Top of PROVIDED MATERIAL

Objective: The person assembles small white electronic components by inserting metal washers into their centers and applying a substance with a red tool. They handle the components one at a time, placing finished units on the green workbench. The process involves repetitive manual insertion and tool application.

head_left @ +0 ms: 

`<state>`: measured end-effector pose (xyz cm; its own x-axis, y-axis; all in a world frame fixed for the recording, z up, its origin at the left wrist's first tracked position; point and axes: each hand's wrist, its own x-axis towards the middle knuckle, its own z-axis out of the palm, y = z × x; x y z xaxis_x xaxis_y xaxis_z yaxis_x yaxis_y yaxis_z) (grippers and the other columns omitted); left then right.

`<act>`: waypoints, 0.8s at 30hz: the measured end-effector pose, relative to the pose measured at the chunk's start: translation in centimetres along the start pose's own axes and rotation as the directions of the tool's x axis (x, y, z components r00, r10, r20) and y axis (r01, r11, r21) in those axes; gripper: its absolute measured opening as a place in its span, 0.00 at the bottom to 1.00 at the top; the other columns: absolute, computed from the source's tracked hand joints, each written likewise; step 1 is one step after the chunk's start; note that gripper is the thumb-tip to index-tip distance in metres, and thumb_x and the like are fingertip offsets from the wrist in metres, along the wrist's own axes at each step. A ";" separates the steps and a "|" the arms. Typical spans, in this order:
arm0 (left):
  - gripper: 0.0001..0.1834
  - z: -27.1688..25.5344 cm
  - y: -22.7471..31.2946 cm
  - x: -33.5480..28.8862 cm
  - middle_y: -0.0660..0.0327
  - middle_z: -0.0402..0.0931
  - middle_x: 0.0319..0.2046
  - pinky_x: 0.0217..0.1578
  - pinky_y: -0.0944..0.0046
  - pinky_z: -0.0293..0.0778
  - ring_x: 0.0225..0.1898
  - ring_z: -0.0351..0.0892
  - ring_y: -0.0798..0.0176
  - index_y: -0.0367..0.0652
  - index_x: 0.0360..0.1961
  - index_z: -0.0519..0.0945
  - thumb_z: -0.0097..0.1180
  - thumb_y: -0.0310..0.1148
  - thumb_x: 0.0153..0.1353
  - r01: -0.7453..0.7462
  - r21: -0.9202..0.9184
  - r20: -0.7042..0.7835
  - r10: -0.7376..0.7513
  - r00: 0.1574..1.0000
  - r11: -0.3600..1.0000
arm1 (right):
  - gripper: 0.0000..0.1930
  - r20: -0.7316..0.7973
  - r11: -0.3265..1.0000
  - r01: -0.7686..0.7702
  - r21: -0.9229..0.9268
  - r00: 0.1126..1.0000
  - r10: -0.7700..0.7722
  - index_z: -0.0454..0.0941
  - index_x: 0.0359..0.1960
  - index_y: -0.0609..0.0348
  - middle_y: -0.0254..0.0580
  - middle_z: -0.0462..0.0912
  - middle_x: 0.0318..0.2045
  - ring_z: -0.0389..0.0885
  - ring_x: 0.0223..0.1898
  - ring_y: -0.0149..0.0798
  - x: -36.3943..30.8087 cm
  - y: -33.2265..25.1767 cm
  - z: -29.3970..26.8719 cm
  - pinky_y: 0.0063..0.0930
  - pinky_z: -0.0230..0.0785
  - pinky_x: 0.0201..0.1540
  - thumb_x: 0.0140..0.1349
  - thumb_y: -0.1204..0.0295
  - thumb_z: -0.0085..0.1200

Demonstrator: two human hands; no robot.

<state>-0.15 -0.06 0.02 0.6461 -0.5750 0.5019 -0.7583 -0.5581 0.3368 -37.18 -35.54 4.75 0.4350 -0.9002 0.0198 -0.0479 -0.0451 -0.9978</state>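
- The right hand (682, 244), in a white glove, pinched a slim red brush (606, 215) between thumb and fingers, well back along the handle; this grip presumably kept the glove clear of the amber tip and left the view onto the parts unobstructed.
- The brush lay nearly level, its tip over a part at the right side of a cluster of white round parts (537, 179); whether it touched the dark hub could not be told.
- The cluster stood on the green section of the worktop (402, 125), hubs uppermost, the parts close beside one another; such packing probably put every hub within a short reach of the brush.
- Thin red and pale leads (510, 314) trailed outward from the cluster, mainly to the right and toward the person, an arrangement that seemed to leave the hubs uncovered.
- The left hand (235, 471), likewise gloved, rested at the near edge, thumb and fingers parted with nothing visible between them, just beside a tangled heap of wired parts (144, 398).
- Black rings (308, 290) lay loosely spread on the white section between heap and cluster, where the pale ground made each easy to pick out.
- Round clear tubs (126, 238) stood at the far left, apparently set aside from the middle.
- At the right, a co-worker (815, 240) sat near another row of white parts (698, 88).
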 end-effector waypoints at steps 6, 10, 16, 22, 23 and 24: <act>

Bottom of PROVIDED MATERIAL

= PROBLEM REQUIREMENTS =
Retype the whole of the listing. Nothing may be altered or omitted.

= ANSWER AREA =
Objective: The person assembles small white electronic components by inserting metal washers into their centers and applying a substance with a red tool. They handle the components one at a time, placing finished units on the green workbench. The process involves repetitive manual insertion and tool application.

head_left @ +0 ms: 

`<state>`: measured end-effector pose (xyz cm; its own x-axis, y-axis; all in a world frame fixed for the recording, z up, its origin at the left wrist's first tracked position; point and axes: each hand's wrist, its own x-axis towards the middle knuckle, its own z-axis out of the palm, y = z × x; x y z xaxis_x xaxis_y xaxis_z yaxis_x yaxis_y yaxis_z) (grippers and the other columns omitted); left then right.

`<act>`: waypoints, 0.8s at 30hz: the measured end-effector pose, relative to the pose measured at the chunk's start: translation in centimetres along the start pose's own axes and rotation as the directions of the tool's x axis (x, y, z components r00, r10, r20) and y axis (r01, r11, r21) in those axes; gripper: its absolute measured opening as a place in its span, 0.00 at the bottom to 1.00 at the top; the other columns: absolute, computed from the source's tracked hand joints, each written likewise; step 1 is one step after the chunk's start; note that gripper is the thumb-tip to index-tip distance in metres, and thumb_x and the like are fingertip offsets from the wrist in metres, along the wrist's own axes at each step. A ";" separates the steps and a "|" the arms. Typical spans, in this order:
arm0 (left):
  - gripper: 0.0001..0.1834
  - z: -27.1688..25.5344 cm
  - y: -22.7471..31.2946 cm
  - x: -33.5480..28.8862 cm
  - middle_y: -0.0660..0.0327
  - middle_z: -0.0402..0.0931
  - middle_x: 0.0319..0.2046
  - pinky_x: 0.0217..0.1578
  - pinky_y: -0.0944..0.0046
  - pinky_z: -0.0293..0.0778
  - ring_x: 0.0225..0.1898
  - ring_z: -0.0351..0.0892
  - ring_y: -0.0798..0.0176
  - index_y: -0.0367..0.0652
  - index_x: 0.0360..0.1961
  - index_z: -0.0519..0.0945
  - thumb_z: -0.0097..0.1180
  - thumb_y: -0.0310..0.1148
  - thumb_x: 0.0153..0.1353
  - r01: -0.7453..0.7462
  - r21: -0.9202..0.9184
  - r20: -0.7042..0.7835
  - r10: -0.7376..0.7513
  - r00: 0.1574..1.0000
  - r11: -0.3600..1.0000
arm1 (right):
  - gripper: 0.0000..0.1930
  - r20: -0.7316..0.7973
  - r11: -0.3265..1.0000
  - r01: -0.7686..0.7702
  - r21: -0.9229..0.9268
  - r00: 0.1126..1.0000
  - r10: -0.7700..0.7722
  - index_z: -0.0454..0.0941
  - index_x: 0.0359..0.1960
  - index_y: -0.0609..0.0348
  - middle_y: -0.0254..0.0580
  - middle_z: -0.0462..0.0912
  - middle_x: 0.0318..0.2045
  - ring_z: -0.0389..0.0885
  - ring_x: 0.0223..0.1898
  - ring_y: -0.0149..0.0798
  - x: -36.3943..30.8087 cm
  - y: -33.2265..25.1767 cm
  - z: -29.3970..26.8719 cm
  - pinky_y: 0.0063..0.0930
  - pinky_z: -0.0230..0.0785
  - pinky_x: 0.0201..0.1540
  - thumb_x: 0.0140..0.1349
  - thumb_y: -0.1204..0.0295
  - thumb_z: -0.0085..0.1200

Demonstrator: two human hands; no robot.

<state>-0.15 -0.06 0.02 0.6461 -0.5750 0.5019 -0.7583 -0.5581 0.3368 -37.18 -35.54 4.75 0.4350 -0.9002 0.0198 -0.0479 -0.0451 -0.9978</state>
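- The right hand (682, 244), in a white glove, pinched a slim red brush (606, 215) between thumb and fingers, well back along the handle; this grip presumably kept the glove clear of the amber tip and left the view onto the parts unobstructed.
- The brush lay nearly level, its tip over a part at the right side of a cluster of white round parts (537, 179); whether it touched the dark hub could not be told.
- The cluster stood on the green section of the worktop (402, 125), hubs uppermost, the parts close beside one another; such packing probably put every hub within a short reach of the brush.
- Thin red and pale leads (510, 314) trailed outward from the cluster, mainly to the right and toward the person, an arrangement that seemed to leave the hubs uncovered.
- The left hand (235, 471), likewise gloved, rested at the near edge, thumb and fingers parted with nothing visible between them, just beside a tangled heap of wired parts (144, 398).
- Black rings (308, 290) lay loosely spread on the white section between heap and cluster, where the pale ground made each easy to pick out.
- Round clear tubs (126, 238) stood at the far left, apparently set aside from the middle.
- At the right, a co-worker (815, 240) sat near another row of white parts (698, 88).
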 end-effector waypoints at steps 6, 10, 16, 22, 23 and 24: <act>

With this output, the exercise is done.